▶ _How to complete this task_:
Without including any pictures, reproduce the full listing exactly.

▶ _Exercise data_:
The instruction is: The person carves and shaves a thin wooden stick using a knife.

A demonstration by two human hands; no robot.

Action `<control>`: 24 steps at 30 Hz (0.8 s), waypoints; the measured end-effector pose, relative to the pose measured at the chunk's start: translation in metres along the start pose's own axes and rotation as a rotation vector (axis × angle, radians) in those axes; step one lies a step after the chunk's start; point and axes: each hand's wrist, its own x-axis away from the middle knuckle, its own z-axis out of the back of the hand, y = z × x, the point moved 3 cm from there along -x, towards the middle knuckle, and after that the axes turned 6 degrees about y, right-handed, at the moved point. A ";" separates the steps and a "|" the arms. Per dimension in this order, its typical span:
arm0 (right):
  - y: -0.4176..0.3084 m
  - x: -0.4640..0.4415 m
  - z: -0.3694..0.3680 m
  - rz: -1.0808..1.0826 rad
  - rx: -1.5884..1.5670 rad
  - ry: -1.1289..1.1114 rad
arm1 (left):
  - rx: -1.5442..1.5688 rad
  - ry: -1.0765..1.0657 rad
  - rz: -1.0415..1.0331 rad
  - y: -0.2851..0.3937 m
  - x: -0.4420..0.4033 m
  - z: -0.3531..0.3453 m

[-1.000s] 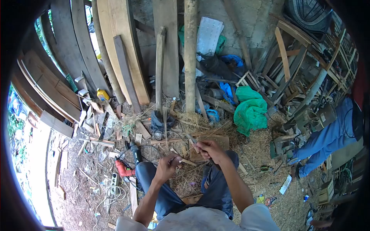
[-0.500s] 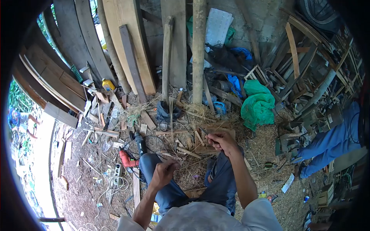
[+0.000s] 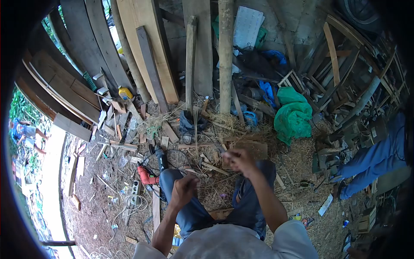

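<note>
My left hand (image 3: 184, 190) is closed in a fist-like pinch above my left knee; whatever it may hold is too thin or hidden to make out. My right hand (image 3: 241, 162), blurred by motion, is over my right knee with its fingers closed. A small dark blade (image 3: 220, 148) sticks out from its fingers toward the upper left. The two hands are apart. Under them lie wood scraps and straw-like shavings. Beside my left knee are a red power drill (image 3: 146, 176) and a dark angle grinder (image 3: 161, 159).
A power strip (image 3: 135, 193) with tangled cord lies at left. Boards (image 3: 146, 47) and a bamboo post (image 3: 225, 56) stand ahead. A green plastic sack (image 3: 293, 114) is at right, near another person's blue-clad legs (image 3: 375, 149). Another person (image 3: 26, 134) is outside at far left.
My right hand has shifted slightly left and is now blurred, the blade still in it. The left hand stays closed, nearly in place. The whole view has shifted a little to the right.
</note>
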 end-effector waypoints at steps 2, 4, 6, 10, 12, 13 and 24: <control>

▶ _Answer space_:
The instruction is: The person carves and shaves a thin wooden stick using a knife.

A demonstration by two human hands; no robot.

Action `<control>`: 24 steps at 30 Hz (0.8 s), waypoints; the measured end-effector pose, relative to the pose measured at the chunk's start: translation in metres along the start pose's own axes and rotation as a rotation vector (axis × angle, radians) in those axes; step one lies a step after the chunk's start; point and axes: each hand's wrist, its own x-axis away from the middle knuckle, its own z-axis out of the back of the hand, y = z × x, the point moved 3 cm from there along -x, towards the middle knuckle, and after that the axes turned 6 degrees about y, right-handed, at the moved point. A ";" separates the steps and a "|" the arms. Per dimension in this order, its typical span:
arm0 (right):
  - y: -0.4176..0.3084 m
  - x: -0.4640..0.4415 m
  - z: -0.3694..0.3680 m
  - rz: -1.0808..1.0826 rad
  - rx: -1.5884..1.5670 rad
  - ry: -1.1289..1.1114 rad
arm1 (left):
  - rx: -1.5442..1.5688 rad
  - ry: -1.0765..1.0657 rad
  - rz: -1.0415..1.0331 rad
  - y: -0.2851..0.3937 m
  - x: -0.4420..0.4033 m
  - z: -0.3531..0.3453 m

[-1.000s] 
[-0.500s] 
[+0.000s] 

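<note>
My left hand (image 3: 184, 190) is closed in a fist-like pinch above my left knee; whatever it may hold is too thin or hidden to make out. My right hand (image 3: 241, 162), blurred by motion, is over my right knee with its fingers closed. A small dark blade (image 3: 220, 148) sticks out from its fingers toward the upper left. The two hands are apart. Under them lie wood scraps and straw-like shavings. Beside my left knee are a red power drill (image 3: 146, 176) and a dark angle grinder (image 3: 161, 159).
A power strip (image 3: 135, 193) with tangled cord lies at left. Boards (image 3: 146, 47) and a bamboo post (image 3: 225, 56) stand ahead. A green plastic sack (image 3: 293, 114) is at right, near another person's blue-clad legs (image 3: 375, 149). Another person (image 3: 26, 134) is outside at far left.
My right hand has shifted slightly left and is now blurred, the blade still in it. The left hand stays closed, nearly in place. The whole view has shifted a little to the right.
</note>
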 end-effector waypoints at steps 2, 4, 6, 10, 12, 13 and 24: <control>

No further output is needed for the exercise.